Work order ▸
In the listing that follows, the range to quote begins at the line that has "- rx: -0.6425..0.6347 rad" and ends after the line that has "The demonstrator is"; quote it verbatim and add nothing.

[Information supplied — start]

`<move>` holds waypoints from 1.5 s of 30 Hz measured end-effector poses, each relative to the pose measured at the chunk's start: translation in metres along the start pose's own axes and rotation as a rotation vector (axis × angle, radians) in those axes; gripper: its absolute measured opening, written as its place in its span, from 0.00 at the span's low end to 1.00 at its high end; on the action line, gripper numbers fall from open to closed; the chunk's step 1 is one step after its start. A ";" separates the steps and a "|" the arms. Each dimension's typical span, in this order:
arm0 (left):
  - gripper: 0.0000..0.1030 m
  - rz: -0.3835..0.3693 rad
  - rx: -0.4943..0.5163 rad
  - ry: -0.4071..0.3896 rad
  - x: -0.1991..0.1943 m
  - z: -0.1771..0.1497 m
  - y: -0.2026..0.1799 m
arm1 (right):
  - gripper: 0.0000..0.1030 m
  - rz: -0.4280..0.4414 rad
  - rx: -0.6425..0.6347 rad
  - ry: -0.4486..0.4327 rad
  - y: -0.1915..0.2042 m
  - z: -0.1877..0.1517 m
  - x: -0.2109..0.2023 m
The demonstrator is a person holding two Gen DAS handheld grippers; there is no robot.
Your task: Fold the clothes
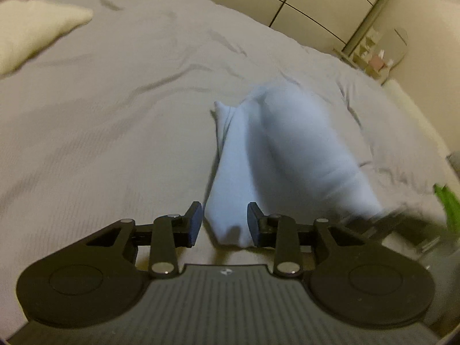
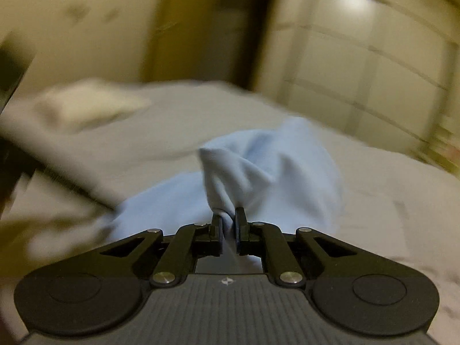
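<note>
Right wrist: right tongs point(image 2: 229, 218) pinch blue garment point(image 2: 276, 172); left tongs point(image 1: 224, 218) loosely straddle its corner.

From my left wrist view, the grey bedspread point(image 1: 115, 120) spreads wide and bare on my left side, lightly wrinkled, with open room for my fingers to travel. A cream pillow point(image 1: 34, 28) blocks its far left corner. Straight ahead, a bunched pale blue garment point(image 1: 273, 149) rises from the bed as a soft hump, its near end lying between my left gripper's point(image 1: 224, 221) parted fingers. To the right, my right gripper point(image 1: 402, 224), blurred, crowds that side. Beyond the bed, cupboard doors point(image 1: 302, 0) close off the far side. From my right wrist view, everything smears; the bed seems bare on the right.
</note>
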State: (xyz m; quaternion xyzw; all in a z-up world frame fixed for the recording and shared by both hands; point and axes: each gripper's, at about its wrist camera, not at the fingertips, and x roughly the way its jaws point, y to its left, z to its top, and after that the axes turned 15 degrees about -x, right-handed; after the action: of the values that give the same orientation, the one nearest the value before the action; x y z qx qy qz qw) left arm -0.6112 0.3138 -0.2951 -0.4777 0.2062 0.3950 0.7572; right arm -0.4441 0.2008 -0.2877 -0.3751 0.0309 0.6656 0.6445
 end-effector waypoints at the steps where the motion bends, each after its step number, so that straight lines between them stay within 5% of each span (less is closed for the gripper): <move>1: 0.28 -0.008 -0.015 0.011 0.000 0.000 0.004 | 0.11 0.045 -0.047 0.023 0.017 0.000 0.010; 4: 0.28 -0.036 -0.037 0.027 0.001 0.002 0.009 | 0.28 0.036 -0.138 0.054 0.045 -0.007 0.019; 6: 0.28 -0.061 -0.053 0.033 0.001 0.005 0.010 | 0.51 0.071 -0.069 0.030 0.029 -0.008 0.012; 7: 0.28 -0.077 -0.061 0.035 0.001 0.006 0.010 | 0.53 0.082 -0.006 0.016 0.015 -0.011 0.004; 11: 0.33 -0.136 -0.093 0.052 0.003 0.012 0.010 | 0.52 0.084 0.266 -0.033 -0.041 -0.027 -0.028; 16: 0.44 -0.234 -0.189 0.117 0.018 0.017 0.010 | 0.50 -0.006 0.689 0.065 -0.107 -0.087 -0.029; 21: 0.63 -0.357 -0.301 0.195 0.044 0.034 0.012 | 0.47 0.091 1.086 0.067 -0.128 -0.150 -0.019; 26: 0.67 -0.378 -0.318 0.233 0.059 0.040 0.010 | 0.47 0.122 1.185 0.038 -0.129 -0.159 -0.014; 28: 0.64 -0.340 -0.263 0.250 0.068 0.039 0.001 | 0.47 0.130 1.200 0.034 -0.133 -0.162 -0.007; 30: 0.31 -0.293 -0.190 0.263 0.078 0.036 -0.009 | 0.46 0.131 1.184 0.038 -0.131 -0.163 -0.009; 32: 0.15 -0.262 -0.116 0.250 0.079 0.036 -0.019 | 0.46 0.122 1.166 0.045 -0.127 -0.157 -0.007; 34: 0.13 -0.264 -0.002 0.179 0.064 0.039 -0.031 | 0.42 0.118 1.150 0.048 -0.127 -0.151 -0.008; 36: 0.13 -0.268 0.111 0.074 0.040 0.042 -0.040 | 0.28 0.127 1.125 0.032 -0.128 -0.146 -0.011; 38: 0.13 -0.261 0.192 -0.004 0.022 0.044 -0.042 | 0.27 0.129 1.056 0.014 -0.124 -0.131 -0.014; 42: 0.14 -0.196 0.111 0.036 0.029 0.031 0.005 | 0.27 0.098 0.819 0.066 -0.095 -0.097 -0.010; 45: 0.14 -0.215 0.077 0.016 0.025 0.021 0.013 | 0.27 0.042 0.619 0.122 -0.065 -0.080 -0.001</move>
State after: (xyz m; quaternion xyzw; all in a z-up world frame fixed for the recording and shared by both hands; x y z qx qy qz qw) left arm -0.6081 0.3451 -0.3100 -0.4706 0.1750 0.2996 0.8113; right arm -0.3499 0.1691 -0.3155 -0.1996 0.2780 0.6141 0.7111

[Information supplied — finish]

Solution for this problem ▸
  - rx: -0.6425..0.6347 rad
  - ry: -0.4486..0.4327 rad
  - y: -0.1915..0.2042 m
  - z: -0.1877..0.1517 m
  - x: -0.2109..0.2023 m
The demonstrator is a person holding two Gen DAS handheld grippers; there is no robot.

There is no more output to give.